John describes the giving of the Holy Spirit a little differently from Luke's description. For him, the giving of the Holy Spirit is the re-creation of the human person. He writes as follows:

"When it was evening on that day, the first day of the week, and the doors of the house where the disciples had met were locked for fear of the Jews, Jesus came and stood among them and said, "Peace be with you." After he said this, he showed them his hands and his side. Then the disciples rejoiced when they saw the Lord. Jesus said to them again, "Peace be with you. As the Father has sent me, so I send you." When he had said this, he breathed on them and said to them, "Receive the Holy Spirit. If you forgive the sins of any, they are forgiven them; if you retain the sins of any, they are retained."" (John 20:19-23).

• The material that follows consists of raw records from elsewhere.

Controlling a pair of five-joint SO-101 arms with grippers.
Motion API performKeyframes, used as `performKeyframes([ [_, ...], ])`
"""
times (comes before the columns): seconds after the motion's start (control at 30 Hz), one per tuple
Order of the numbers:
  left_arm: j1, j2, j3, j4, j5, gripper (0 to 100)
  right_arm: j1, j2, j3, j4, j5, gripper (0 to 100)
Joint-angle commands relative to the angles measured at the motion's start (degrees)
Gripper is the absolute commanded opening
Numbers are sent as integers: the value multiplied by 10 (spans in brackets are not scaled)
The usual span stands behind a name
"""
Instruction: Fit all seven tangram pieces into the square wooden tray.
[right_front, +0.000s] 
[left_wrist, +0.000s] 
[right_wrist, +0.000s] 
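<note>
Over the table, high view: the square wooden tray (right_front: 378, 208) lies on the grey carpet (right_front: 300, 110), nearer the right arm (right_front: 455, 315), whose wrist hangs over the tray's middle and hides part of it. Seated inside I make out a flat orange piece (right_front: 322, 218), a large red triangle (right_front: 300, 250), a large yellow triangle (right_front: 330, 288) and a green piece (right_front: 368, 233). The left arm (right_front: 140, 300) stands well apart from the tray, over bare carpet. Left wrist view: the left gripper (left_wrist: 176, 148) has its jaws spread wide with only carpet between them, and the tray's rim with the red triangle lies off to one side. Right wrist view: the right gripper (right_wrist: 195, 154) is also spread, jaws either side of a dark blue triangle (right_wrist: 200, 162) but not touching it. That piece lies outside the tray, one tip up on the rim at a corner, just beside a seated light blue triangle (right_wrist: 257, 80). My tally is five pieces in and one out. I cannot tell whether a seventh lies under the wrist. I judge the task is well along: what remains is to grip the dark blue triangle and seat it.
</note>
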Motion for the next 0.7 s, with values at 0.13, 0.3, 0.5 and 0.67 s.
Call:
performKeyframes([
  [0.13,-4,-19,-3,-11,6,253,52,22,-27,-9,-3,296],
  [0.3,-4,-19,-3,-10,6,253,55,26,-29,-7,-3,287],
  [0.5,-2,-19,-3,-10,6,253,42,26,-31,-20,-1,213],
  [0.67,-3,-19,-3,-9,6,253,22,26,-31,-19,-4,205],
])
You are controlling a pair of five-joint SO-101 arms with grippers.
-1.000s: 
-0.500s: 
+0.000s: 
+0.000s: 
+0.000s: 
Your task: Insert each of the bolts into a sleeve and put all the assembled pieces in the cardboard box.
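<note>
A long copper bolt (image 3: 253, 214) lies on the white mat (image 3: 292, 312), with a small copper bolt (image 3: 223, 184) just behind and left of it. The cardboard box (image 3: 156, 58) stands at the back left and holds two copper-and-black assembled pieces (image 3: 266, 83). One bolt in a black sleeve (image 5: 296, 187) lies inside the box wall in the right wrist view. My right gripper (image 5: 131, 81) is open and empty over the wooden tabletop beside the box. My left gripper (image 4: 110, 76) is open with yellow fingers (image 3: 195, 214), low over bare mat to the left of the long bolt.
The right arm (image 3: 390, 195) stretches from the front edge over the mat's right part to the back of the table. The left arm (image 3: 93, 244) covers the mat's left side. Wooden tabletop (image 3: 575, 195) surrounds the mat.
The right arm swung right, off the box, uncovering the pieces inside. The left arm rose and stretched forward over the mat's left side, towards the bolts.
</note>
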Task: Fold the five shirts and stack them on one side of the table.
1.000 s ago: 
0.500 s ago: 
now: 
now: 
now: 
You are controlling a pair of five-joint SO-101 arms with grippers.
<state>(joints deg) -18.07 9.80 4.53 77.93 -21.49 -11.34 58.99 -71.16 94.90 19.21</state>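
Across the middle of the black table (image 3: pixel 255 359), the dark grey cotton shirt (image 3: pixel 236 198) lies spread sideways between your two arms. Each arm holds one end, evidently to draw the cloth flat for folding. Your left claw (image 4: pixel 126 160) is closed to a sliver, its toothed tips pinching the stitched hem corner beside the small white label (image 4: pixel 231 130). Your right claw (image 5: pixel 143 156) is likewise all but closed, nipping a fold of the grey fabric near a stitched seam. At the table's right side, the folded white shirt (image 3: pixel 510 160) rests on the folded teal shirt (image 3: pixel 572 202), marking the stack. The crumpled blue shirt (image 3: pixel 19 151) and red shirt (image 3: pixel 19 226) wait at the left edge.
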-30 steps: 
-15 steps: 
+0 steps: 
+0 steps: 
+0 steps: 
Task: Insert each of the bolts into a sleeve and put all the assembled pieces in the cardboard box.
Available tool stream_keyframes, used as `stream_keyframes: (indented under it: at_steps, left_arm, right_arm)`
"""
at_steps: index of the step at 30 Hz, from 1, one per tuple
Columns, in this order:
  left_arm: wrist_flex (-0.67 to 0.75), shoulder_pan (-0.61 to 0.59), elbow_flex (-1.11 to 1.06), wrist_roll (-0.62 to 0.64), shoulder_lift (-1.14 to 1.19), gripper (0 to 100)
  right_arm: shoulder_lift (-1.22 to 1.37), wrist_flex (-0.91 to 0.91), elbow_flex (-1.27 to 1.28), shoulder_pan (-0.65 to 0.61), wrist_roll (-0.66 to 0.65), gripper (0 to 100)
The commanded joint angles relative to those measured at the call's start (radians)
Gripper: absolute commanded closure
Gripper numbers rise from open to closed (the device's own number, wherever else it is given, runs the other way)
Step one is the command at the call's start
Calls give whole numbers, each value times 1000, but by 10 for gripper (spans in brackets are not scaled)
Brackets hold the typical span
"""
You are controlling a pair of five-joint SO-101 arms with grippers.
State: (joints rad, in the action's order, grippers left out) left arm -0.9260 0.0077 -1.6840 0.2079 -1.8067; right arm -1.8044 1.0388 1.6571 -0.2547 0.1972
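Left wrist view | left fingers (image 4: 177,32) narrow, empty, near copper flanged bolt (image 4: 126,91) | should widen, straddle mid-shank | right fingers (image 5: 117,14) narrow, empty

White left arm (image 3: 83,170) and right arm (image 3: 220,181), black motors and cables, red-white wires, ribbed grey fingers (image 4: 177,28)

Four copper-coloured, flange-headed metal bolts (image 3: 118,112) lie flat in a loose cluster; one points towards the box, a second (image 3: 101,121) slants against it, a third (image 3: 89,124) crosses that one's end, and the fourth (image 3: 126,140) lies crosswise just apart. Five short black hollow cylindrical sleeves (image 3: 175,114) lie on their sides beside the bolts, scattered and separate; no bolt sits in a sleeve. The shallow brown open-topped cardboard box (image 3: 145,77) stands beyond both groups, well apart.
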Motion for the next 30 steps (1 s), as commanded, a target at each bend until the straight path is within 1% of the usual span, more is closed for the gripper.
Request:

In Greek, the original language of John's Gospel, it is not written "he breathed on them" but rather "he breathed into them" - an expression that reminds every reader of the creation of Adam in Genesis: "Then the Lord God formed man from the dust of the ground, and breathed into his nostrils the breath of life; and the man became a living being" (Genesis 2:7). The Resurrected Jesus gives the spirit of new life to the body of the disciples. Thus he makes a new Adam, in the form of the Church which walks the earth to do the will of the Father and bring salvation o the extremities of the earth.


Pentecost is the birthday of the community, "kehillat haMashiah", the Church of Christ. In blood and water, the Church was born at the cross from the side of Jesus, however, at Pentecost she receives the Spirit of Jesus, the spirit of life through which she becomes a living being and by which she walks and proclaims the Good News of great joy.